# Oak Park spacer (box) jigs



## jw2170 (Jan 24, 2008)

I recently received a PM from a member asking for some information on the OP spacer jigs.

Below is my edited response for the information on the forum. [the names have been changed to protect the innocent] :sarcastic:

Any comments or assistance to the member would be appreciated.



I have a couple of questions, if you don't mind.

Since the Oak Park jigs aren't available anymore, I'm trying to build an imitation of them. At this point, I'm testing with some mdf that I have a lot of around my shop (forgive the overstatement). 
I first used some 5/8" mdf, but with my setup I could only get slightly over 3/8" cutter height above the jig. I then went down to 1/2" mdf and was able to get slightly over 1/2" height. This is with my bit inserted 7/8" into the collet. 

I think this will do for 1/2" stock, like the angled clocks, but I'd like to build in the capability for 3/4" stock if the need should arise. 

That's a long way of asking if you know the thickness of the uhmw base of the oak park jig. 



(The 3 jigs measure 15 5/8” X 5 5/8”)
(The base on all 3 jigs is ½” thick, and the Oak Park insert plate I use is ¼” phenolic.)




If it's 3/8, that would gain me enough height if I raise the bit to 3/4" collet penetration. Of course I can buy bits with longer cutting length, but I'd like to be able to stay with the standard 1" cl that I have some of.


(I would purchase some cutters with at least 1 ½” cutting length.) I cannot remember, but when I made the Angled Clock, I had the cutter protruding between 3/4' to 1".


Any others made the angled clock and can remember which cutter they used?


PS; on the 1/4" jig, the rail is only 15/64" wide.
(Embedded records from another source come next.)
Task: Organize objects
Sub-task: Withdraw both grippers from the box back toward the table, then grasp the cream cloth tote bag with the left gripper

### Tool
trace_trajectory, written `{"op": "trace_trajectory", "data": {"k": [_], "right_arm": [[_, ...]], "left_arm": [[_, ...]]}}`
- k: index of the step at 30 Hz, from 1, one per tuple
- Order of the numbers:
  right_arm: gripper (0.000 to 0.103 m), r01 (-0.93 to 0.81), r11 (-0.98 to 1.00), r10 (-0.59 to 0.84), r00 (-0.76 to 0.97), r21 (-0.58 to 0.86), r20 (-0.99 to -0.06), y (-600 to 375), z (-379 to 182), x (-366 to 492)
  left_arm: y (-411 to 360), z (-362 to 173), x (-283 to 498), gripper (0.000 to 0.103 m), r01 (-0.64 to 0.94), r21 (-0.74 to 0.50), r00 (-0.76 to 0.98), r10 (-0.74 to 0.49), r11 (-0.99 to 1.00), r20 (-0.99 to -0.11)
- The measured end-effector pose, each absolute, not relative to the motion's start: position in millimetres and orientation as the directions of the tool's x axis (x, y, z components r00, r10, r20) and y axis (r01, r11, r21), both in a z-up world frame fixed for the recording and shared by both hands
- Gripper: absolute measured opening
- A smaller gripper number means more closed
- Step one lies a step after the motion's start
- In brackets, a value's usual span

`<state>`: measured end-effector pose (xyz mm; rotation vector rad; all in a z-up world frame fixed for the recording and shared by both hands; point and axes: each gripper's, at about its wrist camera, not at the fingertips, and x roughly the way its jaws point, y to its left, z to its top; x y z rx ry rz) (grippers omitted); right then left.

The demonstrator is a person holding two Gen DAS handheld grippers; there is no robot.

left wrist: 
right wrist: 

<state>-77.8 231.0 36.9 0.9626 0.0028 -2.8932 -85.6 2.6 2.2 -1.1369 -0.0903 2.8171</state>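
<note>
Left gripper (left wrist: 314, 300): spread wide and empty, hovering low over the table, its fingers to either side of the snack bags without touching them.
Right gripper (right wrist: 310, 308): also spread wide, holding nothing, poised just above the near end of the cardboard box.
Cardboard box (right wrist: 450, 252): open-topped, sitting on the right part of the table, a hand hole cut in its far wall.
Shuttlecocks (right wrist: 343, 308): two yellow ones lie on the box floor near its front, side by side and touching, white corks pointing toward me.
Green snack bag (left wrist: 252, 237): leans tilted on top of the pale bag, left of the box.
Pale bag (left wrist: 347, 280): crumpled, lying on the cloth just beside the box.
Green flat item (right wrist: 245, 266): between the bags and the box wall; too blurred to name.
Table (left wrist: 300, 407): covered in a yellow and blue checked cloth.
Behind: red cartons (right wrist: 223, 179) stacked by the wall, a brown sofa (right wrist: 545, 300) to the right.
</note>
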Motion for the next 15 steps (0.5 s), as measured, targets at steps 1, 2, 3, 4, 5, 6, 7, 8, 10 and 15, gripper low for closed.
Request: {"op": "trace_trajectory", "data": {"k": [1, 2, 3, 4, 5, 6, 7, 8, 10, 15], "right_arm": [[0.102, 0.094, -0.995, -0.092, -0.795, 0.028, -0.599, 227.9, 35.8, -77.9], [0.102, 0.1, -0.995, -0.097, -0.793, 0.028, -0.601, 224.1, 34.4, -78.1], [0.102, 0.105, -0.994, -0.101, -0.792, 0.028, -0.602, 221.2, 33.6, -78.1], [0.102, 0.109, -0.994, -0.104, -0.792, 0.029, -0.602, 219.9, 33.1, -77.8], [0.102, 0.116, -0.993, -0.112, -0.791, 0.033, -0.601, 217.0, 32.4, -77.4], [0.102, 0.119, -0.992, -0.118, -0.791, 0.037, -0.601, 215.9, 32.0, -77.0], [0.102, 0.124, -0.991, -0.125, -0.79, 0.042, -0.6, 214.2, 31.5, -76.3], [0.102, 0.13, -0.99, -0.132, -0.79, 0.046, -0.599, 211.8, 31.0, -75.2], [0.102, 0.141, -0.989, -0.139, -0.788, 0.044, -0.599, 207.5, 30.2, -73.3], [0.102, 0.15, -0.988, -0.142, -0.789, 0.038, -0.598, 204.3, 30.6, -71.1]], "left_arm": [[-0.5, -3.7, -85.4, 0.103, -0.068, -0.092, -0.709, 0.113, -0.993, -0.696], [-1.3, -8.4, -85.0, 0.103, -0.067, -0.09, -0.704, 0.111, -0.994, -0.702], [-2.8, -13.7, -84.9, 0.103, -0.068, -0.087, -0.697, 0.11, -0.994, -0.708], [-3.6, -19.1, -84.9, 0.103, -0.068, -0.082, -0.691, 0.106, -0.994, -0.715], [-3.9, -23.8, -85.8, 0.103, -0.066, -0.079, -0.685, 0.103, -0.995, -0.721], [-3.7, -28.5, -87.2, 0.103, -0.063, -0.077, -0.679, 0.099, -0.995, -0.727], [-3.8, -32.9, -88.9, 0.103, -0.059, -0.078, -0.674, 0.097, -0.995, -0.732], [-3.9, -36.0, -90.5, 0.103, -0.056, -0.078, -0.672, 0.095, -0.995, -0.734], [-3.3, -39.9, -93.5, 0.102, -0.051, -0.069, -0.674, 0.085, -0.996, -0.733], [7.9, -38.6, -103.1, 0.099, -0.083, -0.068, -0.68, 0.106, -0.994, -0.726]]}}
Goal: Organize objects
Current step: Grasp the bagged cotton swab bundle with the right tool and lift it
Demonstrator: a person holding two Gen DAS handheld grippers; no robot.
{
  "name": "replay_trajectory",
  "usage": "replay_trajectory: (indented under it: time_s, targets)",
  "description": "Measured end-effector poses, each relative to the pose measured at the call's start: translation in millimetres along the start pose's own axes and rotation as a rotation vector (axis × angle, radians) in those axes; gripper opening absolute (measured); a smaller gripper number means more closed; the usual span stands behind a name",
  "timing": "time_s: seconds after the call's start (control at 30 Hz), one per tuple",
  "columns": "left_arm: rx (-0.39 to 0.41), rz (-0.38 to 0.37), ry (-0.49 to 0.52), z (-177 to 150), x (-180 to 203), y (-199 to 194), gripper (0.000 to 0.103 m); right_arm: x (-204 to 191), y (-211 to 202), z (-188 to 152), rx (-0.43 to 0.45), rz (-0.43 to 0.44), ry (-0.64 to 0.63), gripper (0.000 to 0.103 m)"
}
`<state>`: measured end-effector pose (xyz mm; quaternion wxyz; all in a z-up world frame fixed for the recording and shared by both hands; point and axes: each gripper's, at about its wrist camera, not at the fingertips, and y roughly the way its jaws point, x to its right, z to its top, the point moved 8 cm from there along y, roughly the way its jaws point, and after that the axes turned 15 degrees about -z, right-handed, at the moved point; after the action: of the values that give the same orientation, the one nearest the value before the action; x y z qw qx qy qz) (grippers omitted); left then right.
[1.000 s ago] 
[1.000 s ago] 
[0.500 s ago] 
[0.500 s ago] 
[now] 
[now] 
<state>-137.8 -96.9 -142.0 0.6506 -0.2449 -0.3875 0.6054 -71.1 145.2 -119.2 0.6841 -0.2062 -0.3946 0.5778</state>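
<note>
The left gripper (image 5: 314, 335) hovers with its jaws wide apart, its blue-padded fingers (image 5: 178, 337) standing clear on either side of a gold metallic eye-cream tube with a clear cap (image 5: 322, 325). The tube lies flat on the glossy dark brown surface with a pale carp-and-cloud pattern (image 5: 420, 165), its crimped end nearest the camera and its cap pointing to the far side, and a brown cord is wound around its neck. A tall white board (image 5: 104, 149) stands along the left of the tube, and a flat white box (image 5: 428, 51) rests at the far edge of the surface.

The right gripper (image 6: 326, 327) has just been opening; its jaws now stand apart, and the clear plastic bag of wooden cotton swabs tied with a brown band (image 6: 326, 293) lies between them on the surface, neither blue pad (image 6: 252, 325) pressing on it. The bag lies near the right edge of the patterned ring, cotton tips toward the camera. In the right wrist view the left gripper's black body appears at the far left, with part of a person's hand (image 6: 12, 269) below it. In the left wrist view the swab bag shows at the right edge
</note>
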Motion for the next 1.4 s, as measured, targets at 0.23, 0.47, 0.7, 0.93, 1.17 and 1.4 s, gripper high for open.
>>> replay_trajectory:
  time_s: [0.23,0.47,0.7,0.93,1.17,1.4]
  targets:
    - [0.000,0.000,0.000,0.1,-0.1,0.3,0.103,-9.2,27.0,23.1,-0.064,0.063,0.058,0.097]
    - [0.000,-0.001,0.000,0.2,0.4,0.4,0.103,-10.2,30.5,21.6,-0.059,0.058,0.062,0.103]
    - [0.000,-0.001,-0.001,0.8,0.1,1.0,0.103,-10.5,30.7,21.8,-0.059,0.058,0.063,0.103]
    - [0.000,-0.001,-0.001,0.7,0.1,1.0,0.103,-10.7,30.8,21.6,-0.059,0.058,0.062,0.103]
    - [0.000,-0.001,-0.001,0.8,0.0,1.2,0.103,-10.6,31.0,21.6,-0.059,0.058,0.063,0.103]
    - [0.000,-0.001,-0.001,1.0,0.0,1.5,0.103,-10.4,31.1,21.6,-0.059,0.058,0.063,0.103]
Can any one confirm their size?


----------



## Mike (Nov 22, 2004)

Hmm, I just responded to an email about this very thing.


----------



## Daikusan (Apr 12, 2013)

jw2170 said:


> Since the Oak Park jigs aren't available anymore, I'm trying to build an imitation of them. At this point, I'm testing with some mdf that I have a lot of around my shop (forgive the overstatement).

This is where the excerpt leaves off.